@furystack/inject
Dependency injection / Inversion of control package for FuryStack
Injector
Injectors act as containers, they are responsible for creating / retrieving service instances based on the provided Injectable metadata. You can create an injector with simply instantiating the class
const myInjector = new Injector()
You can organize your injector(s) in trees by creating child injectors. You can use the children and services with scoped lifetime for contextual services.
const childInjector = myInjector.createChild({ owner: 'myCustomContext' })
Injectable
Creating an Injectable service from a class
You can create an injectable service from a plain class when decorating with the @Injectable()
decorator.
@Injectable({
})
export class MySercive {
constructor(s1: OtherInjectableService, s2: AnotherInjectableService) {}
}
The constructor parameters (s1: OtherInjectableService
and s2: AnotherInjectableService
) should be also decorated and will be resolved recursively.
Lifetime
You can define a specific Lifetime for Injectable services on the decorator
@Injectable({
lifetime: 'transient',
})
export class MySercive {
}
The lifetime can be
- transient - A new instance will be created each time when you get an instance
- scoped - A new instance will be created if it doesn't exist on the current scope. Can be useful for injectable services that can be used for contextual data.
- singleton - A new instance will be created only if it doesn't exists on the root injector. It will act as a singleton in other cases.
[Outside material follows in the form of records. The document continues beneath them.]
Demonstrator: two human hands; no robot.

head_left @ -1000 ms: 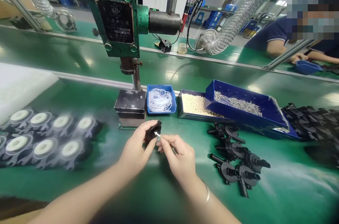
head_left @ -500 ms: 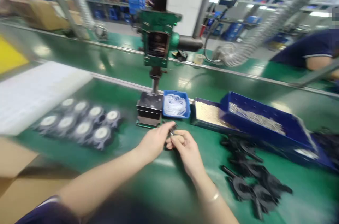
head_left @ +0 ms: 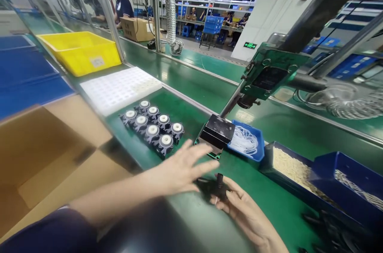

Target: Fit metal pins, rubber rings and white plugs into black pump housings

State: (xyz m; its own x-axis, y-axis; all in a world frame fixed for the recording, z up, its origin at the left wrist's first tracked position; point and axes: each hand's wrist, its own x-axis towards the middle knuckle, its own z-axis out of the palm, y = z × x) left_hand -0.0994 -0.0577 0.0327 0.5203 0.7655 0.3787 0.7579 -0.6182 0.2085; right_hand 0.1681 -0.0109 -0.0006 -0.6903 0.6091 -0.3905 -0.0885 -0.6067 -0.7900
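Note:
My left hand is held over the green bench with its fingers spread and nothing in it. Just to its right, my right hand grips a black plastic part with a short stub sticking up. A thin pale piece shows at that hand's fingertips; I cannot tell what it is. Beyond my left hand stand several black housings with white rings, set in two rows. The black block of the press sits in front of my hands, beside a blue tray of white rings.
Dark bins at right hold cream-coloured small pieces and metal pins. More black parts lie below them. At left are a white foam tray, a yellow bin and an open cardboard box. The press head leans above.
The view has swung left. My left hand has let go of the black part and spread its fingers, moving left of it. My right hand keeps the part.

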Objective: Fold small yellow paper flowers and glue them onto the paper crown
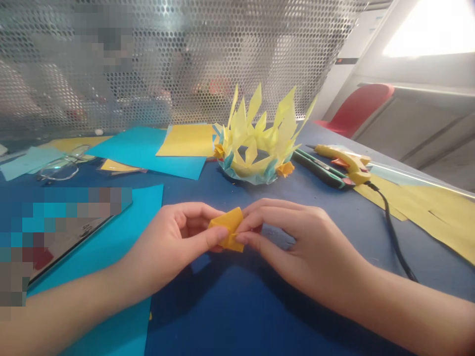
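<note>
A small folded piece of yellow-orange paper is held above the blue table, between both hands. My left hand pinches its left side, thumb on the near face and fingers behind. On its right edge, the thumb and fingertips of my right hand are closed. Beyond the hands stands a paper crown with tall pale yellow points, a light blue band and small orange paper flowers at its sides.
Right of the crown lie a yellow glue gun with a black cord and a green-black cutter. Yellow paper covers the right edge. Blue sheets, glasses and a tablet-like device are at left. A perforated metal panel stands behind.
</note>
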The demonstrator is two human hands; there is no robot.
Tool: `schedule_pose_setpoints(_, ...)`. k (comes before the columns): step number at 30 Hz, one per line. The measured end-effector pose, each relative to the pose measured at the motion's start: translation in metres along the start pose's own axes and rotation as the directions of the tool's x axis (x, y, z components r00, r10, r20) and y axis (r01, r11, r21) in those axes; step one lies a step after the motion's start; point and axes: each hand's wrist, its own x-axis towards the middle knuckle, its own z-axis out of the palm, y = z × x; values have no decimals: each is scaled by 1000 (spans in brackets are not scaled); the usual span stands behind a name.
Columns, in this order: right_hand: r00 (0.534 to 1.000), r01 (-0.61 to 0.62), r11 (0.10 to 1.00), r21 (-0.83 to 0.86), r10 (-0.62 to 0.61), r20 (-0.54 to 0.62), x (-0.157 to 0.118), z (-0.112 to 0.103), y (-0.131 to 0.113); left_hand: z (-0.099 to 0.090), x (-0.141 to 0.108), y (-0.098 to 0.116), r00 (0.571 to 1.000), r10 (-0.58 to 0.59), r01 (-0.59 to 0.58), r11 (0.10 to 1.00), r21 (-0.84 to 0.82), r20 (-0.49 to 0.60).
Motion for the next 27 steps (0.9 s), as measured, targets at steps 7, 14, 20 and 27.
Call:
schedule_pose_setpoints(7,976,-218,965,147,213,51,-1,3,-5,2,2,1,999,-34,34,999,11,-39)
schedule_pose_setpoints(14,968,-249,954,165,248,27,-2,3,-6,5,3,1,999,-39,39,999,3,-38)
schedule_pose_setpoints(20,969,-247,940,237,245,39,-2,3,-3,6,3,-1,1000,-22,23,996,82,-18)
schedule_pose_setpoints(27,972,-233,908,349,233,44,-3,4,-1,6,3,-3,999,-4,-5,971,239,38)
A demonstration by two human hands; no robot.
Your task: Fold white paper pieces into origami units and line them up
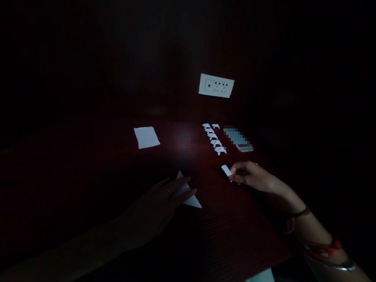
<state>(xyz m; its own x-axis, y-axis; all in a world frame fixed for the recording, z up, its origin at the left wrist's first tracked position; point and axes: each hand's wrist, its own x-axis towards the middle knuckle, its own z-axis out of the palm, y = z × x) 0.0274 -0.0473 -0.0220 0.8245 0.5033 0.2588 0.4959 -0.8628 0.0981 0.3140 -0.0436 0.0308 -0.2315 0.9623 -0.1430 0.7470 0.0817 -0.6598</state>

Injectables can only depend on services with longer lifetime, e.g. a transient can depend on a singleton, but inversing it will throw an error
Retrieving your service from the injector
You can retrieve a service by calling
const service = myInjector.getInstance(MySercive)
Explicit instance setup
There are cases that you have to set a service instance explicitly. You can do that in the following way
class MyService {
constructor(public readonly foo: string)
}
myInjector.setExplicitInstance(new MyService('bar'))
Extension methods
A simple injector can easily extended from 3rd party packages with extension methods, just like the FuryStack packages. These extension methods usually provides a shortcut of an instance or sets up a preconfigured explicit instance of a service. You can build clean and nice fluent API-s in that way - you can check this logger extension method for the idea
A few things to care about
Circular imports: If two of your services are importing each other, one of them will be ignored by CommonJs. Typescript won't complain at compile time, but if you get this:
Uncaught TypeError: SomeService is not a constructor
- you should start reviewing how your injectables depends on each other.
There is also a limitation by design: A service can depend only a service with a higher or equal lifetime then it's lifetime. That means a singleton can not depend on a transient or scoped service - you should get an exception at runtime if you try it.